I first read Witt’s book at a time when I was involved in a project to insist on the absolute moral prohibition of torture as compared to the shifting, relative, and often trivially legalistic strictures against eavesdropping, detention, and the like. So the majesty of Lincoln’s code stood out against the strained and awkward rationalizations of the Office of Legal Counsel’s infamous torture memos and those who defended them. And Witt’s book has deepened my veneration for Lincoln: this is a more complex story than I had grasped before. It is a tale not entirely of moral heroism triumphant, but of moral risk, moral loss, and moral tragedy. Grown-ups have always understood that saints and heroes are complicated, conflicted, self-contradicting. To paraphrase Kant, out of the crooked timber of humanity no entirely straight thing has ever been made. I grew up a little more reading and re-reading Witt’s story. 

WITT STARTS HIS story with another American hero, George Washington. The more we learn about him, the more there is to admire. He did not have Lincoln’s wit or rhetorical gifts, but from the time he assumed the preeminent place among the revolutionary leaders Washington consistently made the right choices: bold when boldness was all that would keep the enterprise from foundering, persistent, brave, inspiring to his troops. During the formative political days of the Republic he showed such modesty and restraint that, unlike the more republican and less aristocratic John Adams, he was rarely accused of monarchical tendencies. And during the Revolutionary War he enjoined a strict code of soldierly chivalry, forbidding all cruelty and retaliation against the British, who did not respond in kind. It was the British who kept their prisoners of war in rotting hulks under inhumane conditions, who incited their Indian allies to commit atrocities not only against soldiers but also against civilians, women, and children. 

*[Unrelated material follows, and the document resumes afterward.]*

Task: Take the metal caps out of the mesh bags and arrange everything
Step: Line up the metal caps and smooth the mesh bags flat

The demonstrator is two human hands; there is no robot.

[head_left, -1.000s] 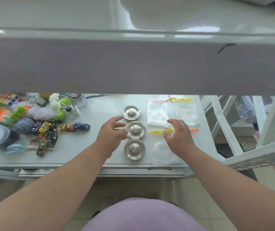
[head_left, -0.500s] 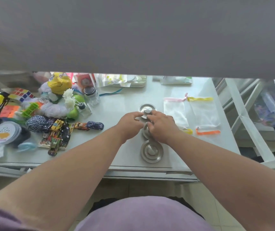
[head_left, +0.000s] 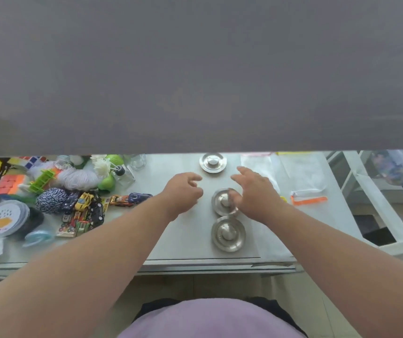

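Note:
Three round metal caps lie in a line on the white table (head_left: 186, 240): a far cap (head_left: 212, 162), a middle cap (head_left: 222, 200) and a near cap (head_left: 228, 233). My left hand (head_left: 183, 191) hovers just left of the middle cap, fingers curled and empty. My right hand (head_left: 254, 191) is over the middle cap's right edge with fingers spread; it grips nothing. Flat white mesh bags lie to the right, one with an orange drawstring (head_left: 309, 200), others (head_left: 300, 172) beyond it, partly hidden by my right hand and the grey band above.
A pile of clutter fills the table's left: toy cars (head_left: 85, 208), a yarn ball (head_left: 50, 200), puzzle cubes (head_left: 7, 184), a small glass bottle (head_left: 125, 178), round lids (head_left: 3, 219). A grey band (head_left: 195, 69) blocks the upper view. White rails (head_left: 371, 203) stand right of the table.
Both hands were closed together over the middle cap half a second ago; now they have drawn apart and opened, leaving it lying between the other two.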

It is true that Washington tried Major John André, the brave British spy, before a military commission—that’s right: a military commission—and hanged him. But that was what the laws of war provided for spies. It was what Lincoln’s armies did to spies, what Roosevelt did to the German saboteurs who came ashore on the East Coast, what allied troops did to German soldiers (some of them perhaps American citizens) who infiltrated our lines in American uniforms to sow confusion during the Battle of the Bulge. Witt recounts about Washington that, in 1754, the twenty-two-year-old officer in the Virginia militia surprised a company of French soldiers, and together with his Iroquois allies treacherously murdered the French who had surrendered, including among them one Jumonville who was probably not a soldier at all but an ambassador delivering a message. This is the same man who some twenty years later, on December 26, 1776, treated so generously the defeated Hessians whom he surprised at Trenton.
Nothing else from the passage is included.